Janji

2.6K 109 2
                                    

MOHON MAAF, HARAP FOLLOW SEBELUM BACA, KARENA BERESIKO TERTINGGAL UPDATE.

CERITA INI HANYA BERSIFAT FIKSI, BERUNSUR ADEGAN DEWASA, DAN BERNIAT MENGHIBUR, HARAP PEMBACA BIJAK DALAM MEMILIH.

Terima kasih,

Enjoy for reading.

✨✨✨

Saat berangkat Bianca keluar dari kondo Dewangga, kini saat tiba ia sedikit bingung. Kemana ia harus masuk? Berdiri di antara pintu berhadapan, Dewangga sadar Bianca menatap pintu kamarnya horor. Benar, bau itu seperti menyeruak lagi dalam pikiran Bianca.

"Kamarnya udah gue bersihin," ucap Dewangga pecahkan ketakutan Bianca. Gadis itu mencebikan bibir, segera memasukan pin kamarnya.

"Eh, lo ngapain?" tanya Bianca karena Dewangga mengikutinya dari belakang, berniat ikut masuk.

Menyandar lelah, cowok berkaos putih itu melirik ke dalam kamar lalu berucap, "Kan tadi pagi udah gue bilang, gue mau nemenin lo di awal kehamil–"

"Stop," potong Bianca, mendengar kata kehamilan dari mulut ganjen Dewangga begitu menggelikan. Dada Bianca tiba-tiba saja sesak, satu sisi ia membenarkan karena sangat sulit menghadapi hormon yang naik turun di pagi hari, tapi ia tidak ingin ditemani Dewangga.
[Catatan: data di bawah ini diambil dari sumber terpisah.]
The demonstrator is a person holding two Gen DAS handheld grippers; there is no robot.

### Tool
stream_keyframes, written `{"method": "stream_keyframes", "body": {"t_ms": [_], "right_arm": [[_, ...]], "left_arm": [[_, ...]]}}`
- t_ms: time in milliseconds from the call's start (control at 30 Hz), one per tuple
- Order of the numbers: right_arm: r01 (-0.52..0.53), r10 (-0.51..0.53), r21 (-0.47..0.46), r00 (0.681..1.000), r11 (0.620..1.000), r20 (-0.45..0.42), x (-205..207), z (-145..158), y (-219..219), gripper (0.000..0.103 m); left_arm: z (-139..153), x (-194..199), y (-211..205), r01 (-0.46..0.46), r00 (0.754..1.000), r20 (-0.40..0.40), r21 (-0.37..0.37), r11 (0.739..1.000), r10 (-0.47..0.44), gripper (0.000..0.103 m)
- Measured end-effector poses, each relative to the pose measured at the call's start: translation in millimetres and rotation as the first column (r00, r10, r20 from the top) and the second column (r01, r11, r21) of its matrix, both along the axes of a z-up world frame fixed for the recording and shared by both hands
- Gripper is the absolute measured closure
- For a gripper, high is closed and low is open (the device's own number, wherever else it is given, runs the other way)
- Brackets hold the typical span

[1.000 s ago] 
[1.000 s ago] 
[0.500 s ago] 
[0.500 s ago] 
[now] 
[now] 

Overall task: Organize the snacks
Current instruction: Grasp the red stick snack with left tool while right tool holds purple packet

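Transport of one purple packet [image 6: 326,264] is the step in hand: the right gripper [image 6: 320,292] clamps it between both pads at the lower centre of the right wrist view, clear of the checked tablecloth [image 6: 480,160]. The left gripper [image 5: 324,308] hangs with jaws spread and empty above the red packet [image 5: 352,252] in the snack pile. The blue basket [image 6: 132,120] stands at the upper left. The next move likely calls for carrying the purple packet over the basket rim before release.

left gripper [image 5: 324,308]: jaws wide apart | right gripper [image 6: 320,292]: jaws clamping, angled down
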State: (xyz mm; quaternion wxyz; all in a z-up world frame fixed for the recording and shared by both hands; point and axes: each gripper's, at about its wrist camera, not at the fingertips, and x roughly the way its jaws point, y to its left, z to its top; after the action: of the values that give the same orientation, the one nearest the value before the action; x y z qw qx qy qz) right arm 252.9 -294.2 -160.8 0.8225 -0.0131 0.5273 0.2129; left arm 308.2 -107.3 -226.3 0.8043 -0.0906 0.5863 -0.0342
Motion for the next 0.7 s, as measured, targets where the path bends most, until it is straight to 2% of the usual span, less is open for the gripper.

Dewangga usap kerutan kening Bianca gemas, buat gadis yang tengah bergelut dengan pikirannya itu terkejut dan menjauh.

"Isi kepala kecil lo apa sih? Suka banget bikin ribet semua hal?" komentar Dewangga, "lo tinggal bilang iya, beres."

"Gak mau, lo bau," putus Bianca final. Dia masuk dan menahan pintu agar tidak tertutup untuk melanjutkan ucapan.

"Mending lo pikirin kesehatan lo juga? Liat mata lo, kenapa repot-repot jemput gue padahal lo abis lembur? Nah, siapa yang bikin ribet di sini?"

Bianca si handal bicara, Dewangga akan menjadi suami yang kalah akan berdebat dengan istri sepertinya. Sebelum Bianca menutup pintu, ia lontarkan lagi pepatah menohok.

"Kita juga belum nikah, lo gak boleh sering-sering masuk kamar gue, nanti kelepasan lagi gue bunuh lo!"

Walau mengantuk, tenaga Dewangga lebih besar di sini. Ia tahan pintu itu agar tidak tertutup, mendekatkan wajah mereka berdua. Bianca sampai menahan nafas spontan, harum citrus seperti keluar bersama dengan nafas lelaki di depannya.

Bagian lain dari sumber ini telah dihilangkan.